Police for public service not administrative efficiency

The current reform of policing in England and Wales is very top down, being led by Lord Herbert and Lord Blunket, with Lord Hogan-Howe apparently implementing a pre-decided solution to change boundaries. Inverting the pyramid would mean reform being informed from the bottom up, from what the public want (who pay for policing via tax) and what those who do the job (the front line) know.

Inverting the policing triangle, valuing those who do the job and those who receive the service, over those who administer it could be transformative. It could re‑professionalise frontline policing by valuing it as the most important place in policing, improve retention by investing in operational expertise, reduce the disconnect between leadership and practice and enhance public confidence by ensuring the most experienced officers respond to critical incidents. That would then represent the right people in the right place at the right time.

More bobbies, less bosses

The notion of the tax-paying public wanting to receive a skill that they pay for is hardly rocket science. The thought that the tax payer is remotely interested in how the back office is administrated just reflects being out of touch with the real world: yet to what extent has policing as a profession for some time now being organised administratively often by people with little to no operational policing experience?

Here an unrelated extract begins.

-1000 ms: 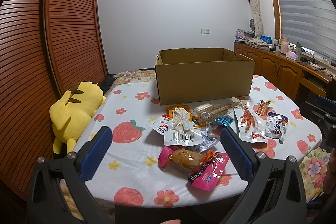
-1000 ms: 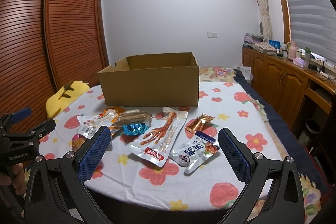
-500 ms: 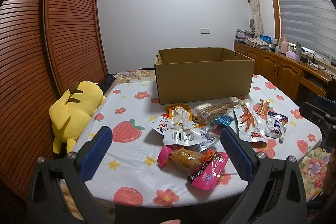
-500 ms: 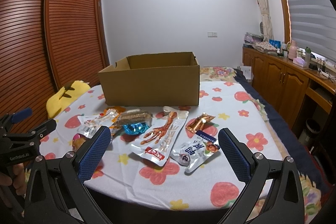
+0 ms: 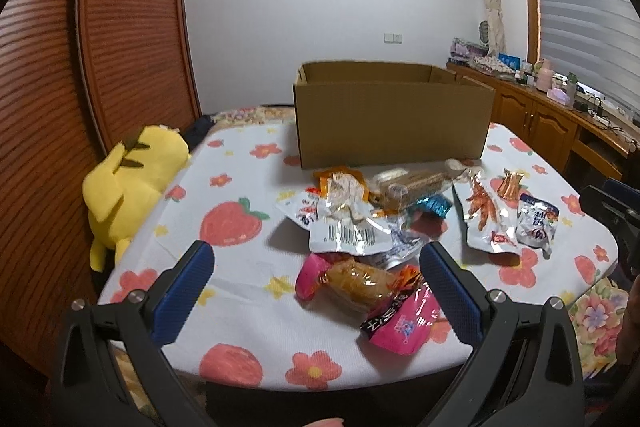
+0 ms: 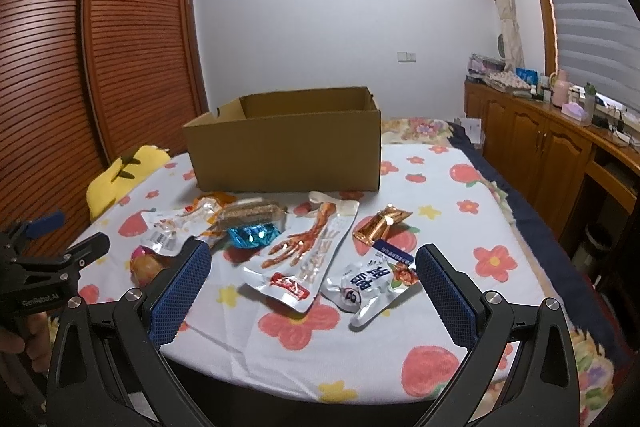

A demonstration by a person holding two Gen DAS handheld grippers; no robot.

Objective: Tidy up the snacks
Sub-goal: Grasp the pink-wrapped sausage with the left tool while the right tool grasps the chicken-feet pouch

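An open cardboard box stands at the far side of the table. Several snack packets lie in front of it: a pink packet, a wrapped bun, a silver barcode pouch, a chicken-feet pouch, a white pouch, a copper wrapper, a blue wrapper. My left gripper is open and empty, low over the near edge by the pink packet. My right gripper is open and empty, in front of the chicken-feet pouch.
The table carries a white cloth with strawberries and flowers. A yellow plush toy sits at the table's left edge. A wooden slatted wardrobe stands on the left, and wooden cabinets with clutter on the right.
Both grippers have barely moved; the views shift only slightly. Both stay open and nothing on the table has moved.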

We should not be reforming to make an administrator’s life easier but to enable those doing the job to do it better for the public’s sake.

When members of the public attend A&E, they expect to see a doctor, not an administrator. The same principle applies to policing: the public expects skilled, experienced officers at the point of crisis. Investing in policing frontline expertise – supported, not replaced, by technology – would improve investigative quality, reduce error rates, strengthen community trust and enhance resilience in high‑pressure environments.

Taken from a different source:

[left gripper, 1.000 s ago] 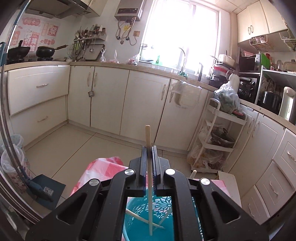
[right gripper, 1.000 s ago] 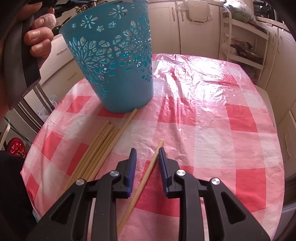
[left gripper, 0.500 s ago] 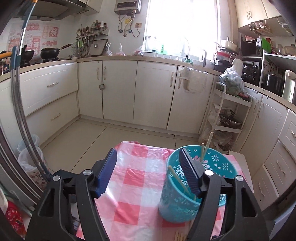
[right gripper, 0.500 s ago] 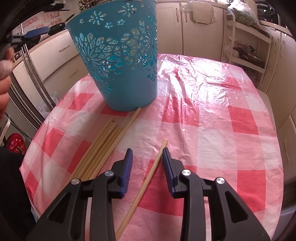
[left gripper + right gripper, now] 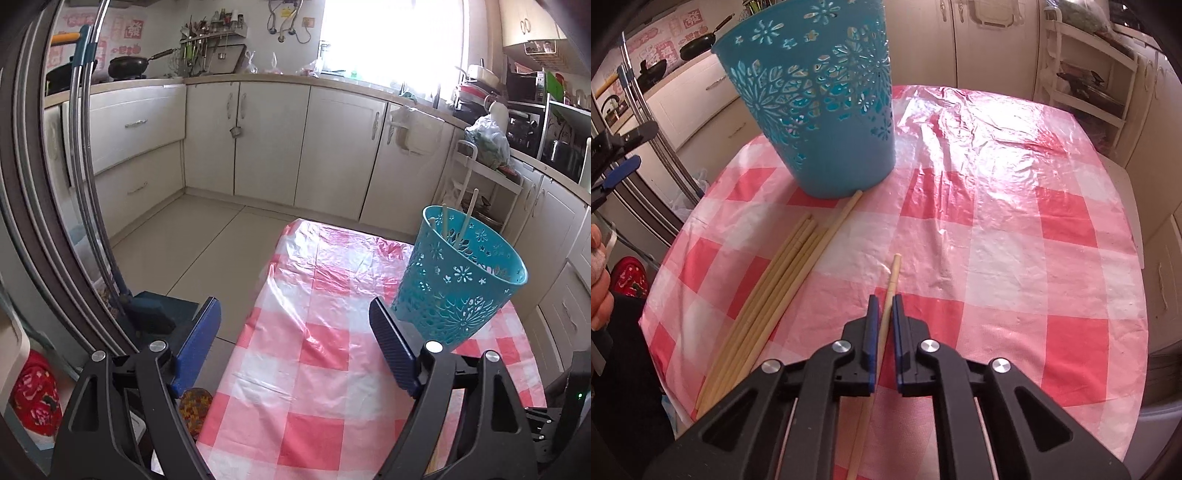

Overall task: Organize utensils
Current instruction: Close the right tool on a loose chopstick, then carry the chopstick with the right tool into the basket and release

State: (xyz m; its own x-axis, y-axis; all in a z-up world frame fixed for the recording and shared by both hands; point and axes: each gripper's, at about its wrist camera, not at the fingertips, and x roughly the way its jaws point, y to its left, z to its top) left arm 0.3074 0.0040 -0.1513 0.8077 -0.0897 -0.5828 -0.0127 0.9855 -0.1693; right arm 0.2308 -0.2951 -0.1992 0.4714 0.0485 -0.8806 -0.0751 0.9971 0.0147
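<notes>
A teal cut-out basket (image 5: 461, 291) stands on the red-and-white checked tablecloth (image 5: 314, 369) with three pale chopsticks (image 5: 469, 210) sticking out of it. My left gripper (image 5: 293, 306) hangs left of the basket; its jaws are opening and nothing is between them. In the right wrist view the basket (image 5: 820, 110) is at the far left of the table. A bundle of several chopsticks (image 5: 783, 273) lies in front of it. My right gripper (image 5: 884, 299) is shut on a single chopstick (image 5: 894, 269) lying on the cloth (image 5: 997, 221).
The table's left edge (image 5: 258, 295) drops to a tiled floor where a dustpan (image 5: 151, 310) and broom stand. Cream cabinets (image 5: 332, 147) line the walls, and a white rack (image 5: 1086, 85) stands beyond the far end. A person's hand (image 5: 598, 295) shows at the left.
My left gripper let its chopstick drop into the basket, opened wide and drew back to the left and lower. My right gripper closed on the single chopstick without shifting.
</notes>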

Professor Bayley is still asking better questions than our current reform programme. We should be informed by a Royal Commission or its strategic equivalent to define the purpose and future structure of policing before we start moving the furniture. We should be developing a skills‑based career framework that rewards operational expertise rather than administrative progression. We should be rebalancing pay structures to reflect the complexity and risk of frontline roles.

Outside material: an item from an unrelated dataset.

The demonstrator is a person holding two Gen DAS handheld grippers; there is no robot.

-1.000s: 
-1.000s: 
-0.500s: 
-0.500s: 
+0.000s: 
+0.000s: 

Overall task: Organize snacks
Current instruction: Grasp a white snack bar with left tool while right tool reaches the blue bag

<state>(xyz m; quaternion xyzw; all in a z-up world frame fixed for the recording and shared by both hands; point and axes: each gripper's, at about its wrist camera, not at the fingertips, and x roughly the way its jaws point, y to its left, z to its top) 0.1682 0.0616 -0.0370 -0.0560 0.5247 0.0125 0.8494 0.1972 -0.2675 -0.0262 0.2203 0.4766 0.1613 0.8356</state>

We should be challenging unnecessary administrative tasks and prioritise police officers’ time to do what they do best. We should be seeking to use AI strategically, focusing on reducing administrative burden while investing far more in human judgement in operational decision‑making. We should be strengthening supervision and mentoring to support inexperienced officers and reduce burnout, which should include reducing the internal demand caused by over management.

Policing is at a critical juncture. Efficiency‑driven reform centred on AI will not resolve the deeper structural issues affecting quality, capability and public trust. A fundamental reorientation is required; one that places the most skilled officers where they are most needed: on the front line. A solution-oriented approach would start with what would good look in service delivery and then reverse engineer in order to build the structure and skills to deliver that operational quality. Inverting our upside-down policing would modernise the profession, improve service delivery, and align policing with other high‑risk, high‑skill public services. Professor Bayley reminds us that top-down administrative restructure is not the only way to reform an organisation, because there are many merits in building bottom-up operational skills, focused upon delivery of a quality service to the public.

Dr John Coxhead SFHEA, FRSA is Professor of Policing at De Montfort University Business School and Professor of Community Safety at Loughborough University.